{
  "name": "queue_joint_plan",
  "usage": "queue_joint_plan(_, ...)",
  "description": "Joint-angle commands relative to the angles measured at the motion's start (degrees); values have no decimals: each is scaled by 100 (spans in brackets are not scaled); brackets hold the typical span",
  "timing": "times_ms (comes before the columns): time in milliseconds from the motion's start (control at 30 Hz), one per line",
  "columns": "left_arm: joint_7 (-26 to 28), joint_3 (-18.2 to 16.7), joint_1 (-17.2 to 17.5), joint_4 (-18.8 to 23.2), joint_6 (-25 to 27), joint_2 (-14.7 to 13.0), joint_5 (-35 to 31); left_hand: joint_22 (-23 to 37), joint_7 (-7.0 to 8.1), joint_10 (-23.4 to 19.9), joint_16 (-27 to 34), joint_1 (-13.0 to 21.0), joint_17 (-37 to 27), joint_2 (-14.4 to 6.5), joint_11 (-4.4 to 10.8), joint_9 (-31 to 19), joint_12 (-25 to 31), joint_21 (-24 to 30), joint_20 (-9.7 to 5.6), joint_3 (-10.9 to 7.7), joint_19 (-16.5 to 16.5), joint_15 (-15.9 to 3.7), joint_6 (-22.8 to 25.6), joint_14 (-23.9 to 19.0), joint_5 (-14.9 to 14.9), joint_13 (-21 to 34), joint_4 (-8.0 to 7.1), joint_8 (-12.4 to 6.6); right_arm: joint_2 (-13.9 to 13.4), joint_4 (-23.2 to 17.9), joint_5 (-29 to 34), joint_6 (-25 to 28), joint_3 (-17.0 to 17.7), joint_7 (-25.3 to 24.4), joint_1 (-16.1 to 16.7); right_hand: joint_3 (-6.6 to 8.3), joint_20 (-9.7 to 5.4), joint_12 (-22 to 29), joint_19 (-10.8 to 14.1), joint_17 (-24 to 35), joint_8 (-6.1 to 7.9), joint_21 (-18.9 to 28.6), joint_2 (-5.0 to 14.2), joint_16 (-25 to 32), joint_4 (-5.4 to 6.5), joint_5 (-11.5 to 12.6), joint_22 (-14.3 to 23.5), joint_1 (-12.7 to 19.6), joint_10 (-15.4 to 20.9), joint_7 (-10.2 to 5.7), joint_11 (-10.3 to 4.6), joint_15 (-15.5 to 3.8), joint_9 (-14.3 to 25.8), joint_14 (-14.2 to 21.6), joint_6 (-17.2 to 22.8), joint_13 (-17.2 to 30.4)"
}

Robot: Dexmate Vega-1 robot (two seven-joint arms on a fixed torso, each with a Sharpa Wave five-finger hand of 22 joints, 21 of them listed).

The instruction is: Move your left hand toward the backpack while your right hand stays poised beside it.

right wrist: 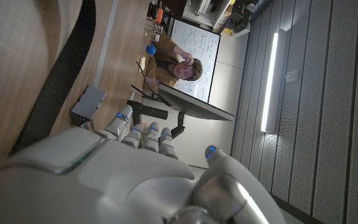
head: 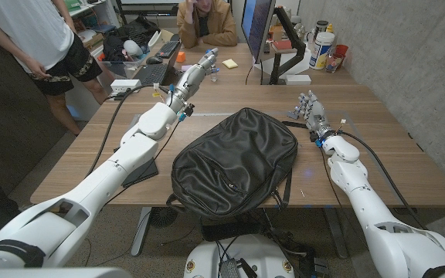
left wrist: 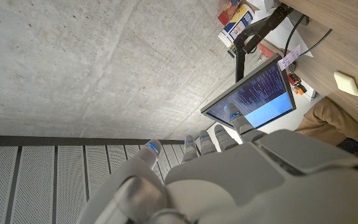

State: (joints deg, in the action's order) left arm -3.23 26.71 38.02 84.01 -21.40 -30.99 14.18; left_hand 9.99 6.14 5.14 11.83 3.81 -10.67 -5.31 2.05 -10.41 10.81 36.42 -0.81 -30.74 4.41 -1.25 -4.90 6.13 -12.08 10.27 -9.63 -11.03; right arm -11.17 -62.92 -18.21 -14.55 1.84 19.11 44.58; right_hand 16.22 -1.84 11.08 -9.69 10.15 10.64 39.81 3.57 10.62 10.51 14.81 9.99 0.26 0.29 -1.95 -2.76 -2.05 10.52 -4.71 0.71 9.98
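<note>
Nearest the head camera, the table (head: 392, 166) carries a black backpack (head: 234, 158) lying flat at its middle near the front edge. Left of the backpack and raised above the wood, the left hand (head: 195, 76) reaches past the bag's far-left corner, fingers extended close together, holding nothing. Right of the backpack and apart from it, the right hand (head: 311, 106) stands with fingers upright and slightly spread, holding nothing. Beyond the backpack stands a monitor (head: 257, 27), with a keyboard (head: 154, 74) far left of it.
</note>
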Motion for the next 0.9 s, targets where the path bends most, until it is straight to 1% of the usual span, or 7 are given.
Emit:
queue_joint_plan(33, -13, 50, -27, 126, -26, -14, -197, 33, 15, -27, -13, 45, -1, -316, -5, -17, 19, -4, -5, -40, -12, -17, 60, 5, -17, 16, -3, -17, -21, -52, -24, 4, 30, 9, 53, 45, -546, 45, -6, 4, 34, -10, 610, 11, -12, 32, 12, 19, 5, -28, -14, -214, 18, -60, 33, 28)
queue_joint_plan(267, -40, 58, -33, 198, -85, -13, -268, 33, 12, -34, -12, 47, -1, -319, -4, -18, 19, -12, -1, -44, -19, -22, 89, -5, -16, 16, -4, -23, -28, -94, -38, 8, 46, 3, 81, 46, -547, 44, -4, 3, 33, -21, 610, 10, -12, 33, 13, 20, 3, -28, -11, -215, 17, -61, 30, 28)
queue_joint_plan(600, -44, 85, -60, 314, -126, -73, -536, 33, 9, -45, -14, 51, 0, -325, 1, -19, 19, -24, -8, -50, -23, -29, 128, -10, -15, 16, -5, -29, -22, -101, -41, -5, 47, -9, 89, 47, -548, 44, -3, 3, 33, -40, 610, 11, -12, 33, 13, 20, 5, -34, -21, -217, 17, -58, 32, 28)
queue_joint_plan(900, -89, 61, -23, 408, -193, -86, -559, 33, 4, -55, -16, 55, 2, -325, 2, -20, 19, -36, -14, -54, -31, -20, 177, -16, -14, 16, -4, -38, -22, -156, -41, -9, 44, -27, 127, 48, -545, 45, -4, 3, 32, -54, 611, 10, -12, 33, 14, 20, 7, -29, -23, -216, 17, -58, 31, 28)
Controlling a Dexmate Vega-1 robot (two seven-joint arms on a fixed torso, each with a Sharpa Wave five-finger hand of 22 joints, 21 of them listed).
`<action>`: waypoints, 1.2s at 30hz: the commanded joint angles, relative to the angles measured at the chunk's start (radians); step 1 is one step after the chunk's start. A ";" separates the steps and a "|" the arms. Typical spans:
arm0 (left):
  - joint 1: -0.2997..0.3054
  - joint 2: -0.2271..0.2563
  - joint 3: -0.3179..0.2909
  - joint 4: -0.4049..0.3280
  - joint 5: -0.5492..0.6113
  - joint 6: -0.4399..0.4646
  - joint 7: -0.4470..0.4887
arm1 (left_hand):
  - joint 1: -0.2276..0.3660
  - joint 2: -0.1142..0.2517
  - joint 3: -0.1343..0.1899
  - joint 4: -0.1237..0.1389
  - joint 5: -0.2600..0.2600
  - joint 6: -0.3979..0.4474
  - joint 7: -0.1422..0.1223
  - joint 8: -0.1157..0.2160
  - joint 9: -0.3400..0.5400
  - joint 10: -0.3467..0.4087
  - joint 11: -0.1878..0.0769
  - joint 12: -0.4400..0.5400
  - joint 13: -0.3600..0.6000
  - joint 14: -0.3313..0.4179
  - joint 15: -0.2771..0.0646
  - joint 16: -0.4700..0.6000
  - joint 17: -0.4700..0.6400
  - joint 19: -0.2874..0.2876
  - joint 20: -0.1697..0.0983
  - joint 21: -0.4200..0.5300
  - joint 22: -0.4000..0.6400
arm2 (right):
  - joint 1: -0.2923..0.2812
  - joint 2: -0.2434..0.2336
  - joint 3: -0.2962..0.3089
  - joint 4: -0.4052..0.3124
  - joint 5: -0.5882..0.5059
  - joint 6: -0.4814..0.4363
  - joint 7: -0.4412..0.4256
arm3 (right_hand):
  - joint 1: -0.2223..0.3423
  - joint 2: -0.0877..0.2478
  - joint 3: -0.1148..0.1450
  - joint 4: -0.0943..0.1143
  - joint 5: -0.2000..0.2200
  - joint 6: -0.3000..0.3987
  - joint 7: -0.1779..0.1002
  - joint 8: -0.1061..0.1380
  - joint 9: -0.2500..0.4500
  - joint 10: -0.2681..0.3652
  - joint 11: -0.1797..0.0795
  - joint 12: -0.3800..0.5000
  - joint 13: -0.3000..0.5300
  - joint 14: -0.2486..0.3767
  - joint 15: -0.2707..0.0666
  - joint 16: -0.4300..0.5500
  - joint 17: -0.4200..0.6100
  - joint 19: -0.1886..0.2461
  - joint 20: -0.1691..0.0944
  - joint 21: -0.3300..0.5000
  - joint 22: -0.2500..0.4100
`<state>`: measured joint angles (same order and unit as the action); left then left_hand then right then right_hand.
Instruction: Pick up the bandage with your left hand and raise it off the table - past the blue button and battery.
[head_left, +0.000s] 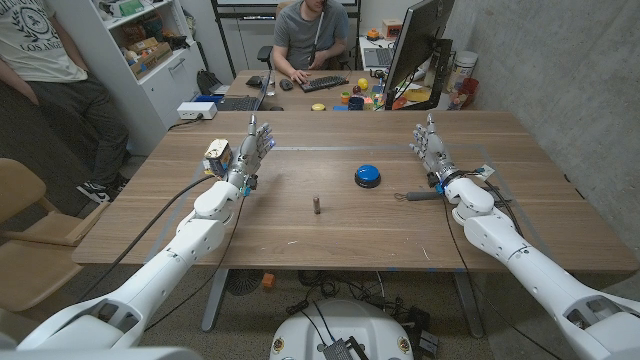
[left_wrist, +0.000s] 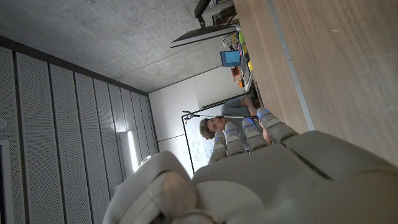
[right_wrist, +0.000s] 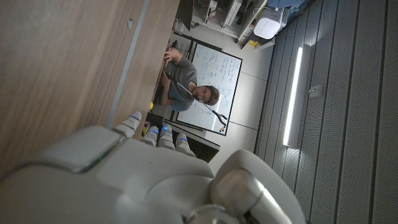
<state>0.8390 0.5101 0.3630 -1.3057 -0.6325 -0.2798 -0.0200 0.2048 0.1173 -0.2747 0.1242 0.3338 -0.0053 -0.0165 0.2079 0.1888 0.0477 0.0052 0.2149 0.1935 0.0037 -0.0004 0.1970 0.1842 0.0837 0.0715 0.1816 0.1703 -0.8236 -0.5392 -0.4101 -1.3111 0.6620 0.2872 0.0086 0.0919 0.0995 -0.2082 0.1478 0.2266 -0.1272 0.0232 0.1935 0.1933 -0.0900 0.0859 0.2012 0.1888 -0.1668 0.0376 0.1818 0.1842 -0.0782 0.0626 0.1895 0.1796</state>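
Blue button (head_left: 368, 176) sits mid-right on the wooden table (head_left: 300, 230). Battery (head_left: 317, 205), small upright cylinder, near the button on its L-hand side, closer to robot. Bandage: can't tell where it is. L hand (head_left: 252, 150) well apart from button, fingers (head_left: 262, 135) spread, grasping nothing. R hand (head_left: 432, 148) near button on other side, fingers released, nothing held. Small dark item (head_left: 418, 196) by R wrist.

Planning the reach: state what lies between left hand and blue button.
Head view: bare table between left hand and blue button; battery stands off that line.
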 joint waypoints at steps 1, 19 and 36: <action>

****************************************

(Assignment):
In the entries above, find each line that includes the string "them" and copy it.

(Result):
Robot: Dexmate Vega-1 robot (two seven-joint arms on a fixed torso, each with a Sharpa Wave five-finger hand of 22 joints, 21 of them listed).
Controlling a Dexmate Vega-1 robot (two seven-joint arms on a fixed torso, each with a Sharpa Wave five-finger hand of 22 joints, 21 of them listed).

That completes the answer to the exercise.